To do:
Only the lines of the data below from the one with "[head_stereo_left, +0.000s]" through the one with "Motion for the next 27" are wanted. Repeat them exactly.
-------
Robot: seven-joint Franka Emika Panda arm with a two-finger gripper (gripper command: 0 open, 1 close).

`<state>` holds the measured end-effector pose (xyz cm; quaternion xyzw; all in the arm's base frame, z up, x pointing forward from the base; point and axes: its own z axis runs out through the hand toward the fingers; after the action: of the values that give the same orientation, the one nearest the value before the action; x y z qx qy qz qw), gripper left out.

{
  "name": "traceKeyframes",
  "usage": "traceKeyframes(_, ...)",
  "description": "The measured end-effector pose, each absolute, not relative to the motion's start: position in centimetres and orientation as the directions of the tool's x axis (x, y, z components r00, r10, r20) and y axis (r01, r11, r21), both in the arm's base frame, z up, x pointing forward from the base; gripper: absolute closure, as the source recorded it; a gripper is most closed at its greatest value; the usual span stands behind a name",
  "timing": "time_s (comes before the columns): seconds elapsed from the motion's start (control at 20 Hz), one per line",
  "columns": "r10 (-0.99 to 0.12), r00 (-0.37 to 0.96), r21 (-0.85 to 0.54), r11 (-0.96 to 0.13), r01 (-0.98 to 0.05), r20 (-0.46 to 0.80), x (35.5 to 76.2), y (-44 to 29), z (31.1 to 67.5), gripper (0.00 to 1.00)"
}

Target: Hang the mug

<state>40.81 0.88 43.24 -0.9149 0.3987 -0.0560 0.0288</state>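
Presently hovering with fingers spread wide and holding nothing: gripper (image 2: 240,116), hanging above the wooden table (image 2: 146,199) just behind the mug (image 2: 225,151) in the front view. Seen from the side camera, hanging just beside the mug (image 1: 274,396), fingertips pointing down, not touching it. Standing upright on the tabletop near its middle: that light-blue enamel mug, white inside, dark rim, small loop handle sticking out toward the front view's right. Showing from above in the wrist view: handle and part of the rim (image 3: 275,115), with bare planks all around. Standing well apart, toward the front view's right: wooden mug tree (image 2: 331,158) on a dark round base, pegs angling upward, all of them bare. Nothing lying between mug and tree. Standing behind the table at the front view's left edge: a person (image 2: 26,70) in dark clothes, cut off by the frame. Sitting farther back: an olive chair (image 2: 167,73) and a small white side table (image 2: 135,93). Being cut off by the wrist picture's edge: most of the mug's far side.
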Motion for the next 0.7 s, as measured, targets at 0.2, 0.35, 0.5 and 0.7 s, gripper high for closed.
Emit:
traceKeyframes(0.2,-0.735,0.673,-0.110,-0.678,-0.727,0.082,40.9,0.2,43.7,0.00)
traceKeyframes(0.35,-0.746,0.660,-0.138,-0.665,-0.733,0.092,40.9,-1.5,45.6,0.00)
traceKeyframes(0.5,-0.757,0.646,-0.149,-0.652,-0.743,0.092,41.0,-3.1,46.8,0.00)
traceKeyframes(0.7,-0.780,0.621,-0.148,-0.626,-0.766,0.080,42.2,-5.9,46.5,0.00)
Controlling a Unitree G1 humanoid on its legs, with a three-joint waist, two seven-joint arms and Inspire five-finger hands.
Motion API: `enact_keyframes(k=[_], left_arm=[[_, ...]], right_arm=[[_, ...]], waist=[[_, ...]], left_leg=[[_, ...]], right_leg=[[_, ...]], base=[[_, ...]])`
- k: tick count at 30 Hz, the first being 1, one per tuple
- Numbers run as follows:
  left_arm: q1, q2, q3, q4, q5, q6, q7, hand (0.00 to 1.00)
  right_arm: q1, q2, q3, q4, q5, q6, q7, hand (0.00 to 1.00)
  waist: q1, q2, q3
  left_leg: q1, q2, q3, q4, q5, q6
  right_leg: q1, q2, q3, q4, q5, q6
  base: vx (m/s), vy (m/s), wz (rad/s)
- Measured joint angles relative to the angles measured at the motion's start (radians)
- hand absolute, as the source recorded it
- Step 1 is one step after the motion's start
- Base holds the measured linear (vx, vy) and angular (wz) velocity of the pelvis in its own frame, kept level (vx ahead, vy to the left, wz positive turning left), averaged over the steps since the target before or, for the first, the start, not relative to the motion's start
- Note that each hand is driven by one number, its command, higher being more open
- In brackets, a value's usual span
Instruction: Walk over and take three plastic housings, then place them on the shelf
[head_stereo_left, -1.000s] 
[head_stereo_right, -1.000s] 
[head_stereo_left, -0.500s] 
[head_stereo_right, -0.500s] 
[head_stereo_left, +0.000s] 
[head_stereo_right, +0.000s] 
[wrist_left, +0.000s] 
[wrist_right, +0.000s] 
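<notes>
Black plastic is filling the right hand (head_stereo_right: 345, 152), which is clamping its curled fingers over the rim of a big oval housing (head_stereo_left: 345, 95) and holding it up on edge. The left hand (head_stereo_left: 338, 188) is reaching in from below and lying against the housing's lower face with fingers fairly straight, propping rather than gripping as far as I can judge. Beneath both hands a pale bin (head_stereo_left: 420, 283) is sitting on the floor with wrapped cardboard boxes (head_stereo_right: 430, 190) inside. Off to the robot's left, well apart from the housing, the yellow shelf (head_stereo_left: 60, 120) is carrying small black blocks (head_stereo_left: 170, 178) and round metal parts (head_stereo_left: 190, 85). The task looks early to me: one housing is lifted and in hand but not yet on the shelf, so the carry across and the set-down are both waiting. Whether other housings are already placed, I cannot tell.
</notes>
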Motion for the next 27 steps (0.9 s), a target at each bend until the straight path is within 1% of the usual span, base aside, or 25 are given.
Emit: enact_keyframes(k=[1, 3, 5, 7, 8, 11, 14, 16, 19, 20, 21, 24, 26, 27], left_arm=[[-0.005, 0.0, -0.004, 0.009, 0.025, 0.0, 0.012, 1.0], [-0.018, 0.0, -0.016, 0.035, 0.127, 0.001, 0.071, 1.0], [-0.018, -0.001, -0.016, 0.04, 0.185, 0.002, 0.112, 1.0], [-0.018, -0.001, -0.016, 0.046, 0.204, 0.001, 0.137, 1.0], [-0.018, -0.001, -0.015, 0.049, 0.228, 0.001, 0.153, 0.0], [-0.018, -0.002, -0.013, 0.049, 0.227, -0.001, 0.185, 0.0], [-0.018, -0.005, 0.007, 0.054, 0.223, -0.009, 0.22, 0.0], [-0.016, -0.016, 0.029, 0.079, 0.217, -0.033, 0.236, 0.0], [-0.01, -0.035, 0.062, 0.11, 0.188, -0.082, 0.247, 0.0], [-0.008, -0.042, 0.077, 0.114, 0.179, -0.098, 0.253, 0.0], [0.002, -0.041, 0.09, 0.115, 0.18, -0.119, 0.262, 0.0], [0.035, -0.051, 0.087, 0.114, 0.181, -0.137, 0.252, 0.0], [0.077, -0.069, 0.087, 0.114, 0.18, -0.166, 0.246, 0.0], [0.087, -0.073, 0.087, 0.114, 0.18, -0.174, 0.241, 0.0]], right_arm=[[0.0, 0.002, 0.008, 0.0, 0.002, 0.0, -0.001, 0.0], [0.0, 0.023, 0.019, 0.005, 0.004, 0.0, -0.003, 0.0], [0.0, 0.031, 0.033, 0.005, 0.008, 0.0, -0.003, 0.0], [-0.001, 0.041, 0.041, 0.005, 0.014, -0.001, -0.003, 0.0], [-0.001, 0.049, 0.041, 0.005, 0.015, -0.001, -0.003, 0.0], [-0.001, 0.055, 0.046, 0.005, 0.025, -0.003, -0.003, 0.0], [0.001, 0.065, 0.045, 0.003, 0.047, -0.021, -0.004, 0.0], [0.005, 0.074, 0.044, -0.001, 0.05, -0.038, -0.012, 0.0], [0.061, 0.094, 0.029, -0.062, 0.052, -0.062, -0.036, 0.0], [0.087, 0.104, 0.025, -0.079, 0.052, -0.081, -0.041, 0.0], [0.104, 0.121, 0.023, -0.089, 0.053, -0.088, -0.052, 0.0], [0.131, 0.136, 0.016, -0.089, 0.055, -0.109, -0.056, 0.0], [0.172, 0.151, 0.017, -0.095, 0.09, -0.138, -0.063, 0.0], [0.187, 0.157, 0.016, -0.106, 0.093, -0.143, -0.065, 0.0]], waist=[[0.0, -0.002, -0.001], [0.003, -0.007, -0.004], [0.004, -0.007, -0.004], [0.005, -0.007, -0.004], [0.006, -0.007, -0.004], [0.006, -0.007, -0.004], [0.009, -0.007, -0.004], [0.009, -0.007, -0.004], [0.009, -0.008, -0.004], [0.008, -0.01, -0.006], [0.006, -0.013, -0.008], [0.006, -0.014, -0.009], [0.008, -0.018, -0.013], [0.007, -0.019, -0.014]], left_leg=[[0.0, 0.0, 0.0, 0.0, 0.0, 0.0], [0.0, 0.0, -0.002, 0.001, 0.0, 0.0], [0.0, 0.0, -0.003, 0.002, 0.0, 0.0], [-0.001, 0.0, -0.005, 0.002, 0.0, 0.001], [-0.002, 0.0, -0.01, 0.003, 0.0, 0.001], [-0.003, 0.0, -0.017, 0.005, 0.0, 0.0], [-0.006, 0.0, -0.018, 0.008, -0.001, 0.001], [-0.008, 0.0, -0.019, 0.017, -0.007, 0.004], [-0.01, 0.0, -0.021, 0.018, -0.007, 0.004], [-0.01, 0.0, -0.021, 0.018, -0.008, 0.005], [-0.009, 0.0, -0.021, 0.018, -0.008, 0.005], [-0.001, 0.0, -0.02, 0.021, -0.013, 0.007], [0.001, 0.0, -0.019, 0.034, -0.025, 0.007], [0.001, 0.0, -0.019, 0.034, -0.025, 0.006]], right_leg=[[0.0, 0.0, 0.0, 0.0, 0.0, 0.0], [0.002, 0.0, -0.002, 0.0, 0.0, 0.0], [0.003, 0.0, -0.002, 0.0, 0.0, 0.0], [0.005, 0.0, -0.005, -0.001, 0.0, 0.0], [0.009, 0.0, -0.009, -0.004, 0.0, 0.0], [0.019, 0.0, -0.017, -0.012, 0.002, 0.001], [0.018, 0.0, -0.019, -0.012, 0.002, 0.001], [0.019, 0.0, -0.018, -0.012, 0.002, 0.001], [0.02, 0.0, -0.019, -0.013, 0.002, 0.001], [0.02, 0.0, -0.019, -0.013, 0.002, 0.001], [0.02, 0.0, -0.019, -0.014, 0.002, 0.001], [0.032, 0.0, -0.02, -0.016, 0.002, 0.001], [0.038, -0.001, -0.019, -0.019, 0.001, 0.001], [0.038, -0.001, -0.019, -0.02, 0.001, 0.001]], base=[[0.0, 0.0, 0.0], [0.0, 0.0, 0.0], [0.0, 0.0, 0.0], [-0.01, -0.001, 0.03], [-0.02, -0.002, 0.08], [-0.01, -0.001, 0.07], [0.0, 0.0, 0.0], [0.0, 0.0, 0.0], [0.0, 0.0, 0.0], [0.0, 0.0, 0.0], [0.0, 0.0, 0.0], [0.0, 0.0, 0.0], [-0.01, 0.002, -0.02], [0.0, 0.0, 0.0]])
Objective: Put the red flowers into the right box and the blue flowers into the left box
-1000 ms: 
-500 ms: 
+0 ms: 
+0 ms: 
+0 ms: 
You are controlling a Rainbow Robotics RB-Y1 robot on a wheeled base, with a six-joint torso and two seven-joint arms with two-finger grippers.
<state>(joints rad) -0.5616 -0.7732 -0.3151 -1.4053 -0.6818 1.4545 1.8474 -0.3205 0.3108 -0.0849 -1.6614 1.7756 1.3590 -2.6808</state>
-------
Solution for this exercise:
[head_stereo_left, +0.000s] 
[head_stereo_right, +0.000s] 
[wrist_left, +0.000s] 
[wrist_right, +0.000s] 
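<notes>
Black plastic is filling the right hand (head_stereo_right: 345, 152), which is clamping its curled fingers over the rim of a big oval housing (head_stereo_left: 345, 95) and holding it up on edge. The left hand (head_stereo_left: 338, 188) is reaching in from below and lying against the housing's lower face with fingers fairly straight, propping rather than gripping as far as I can judge. Beneath both hands a pale bin (head_stereo_left: 420, 283) is sitting on the floor with wrapped cardboard boxes (head_stereo_right: 430, 190) inside. Off to the robot's left, well apart from the housing, the yellow shelf (head_stereo_left: 60, 120) is carrying small black blocks (head_stereo_left: 170, 178) and round metal parts (head_stereo_left: 190, 85). The task looks early to me: one housing is lifted and in hand but not yet on the shelf, so the carry across and the set-down are both waiting. Whether other housings are already placed, I cannot tell.
</notes>
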Motion for the next 27 steps (0.9 s), a target at each bend until the straight path is within 1% of the usual span, base aside, or 25 are given.

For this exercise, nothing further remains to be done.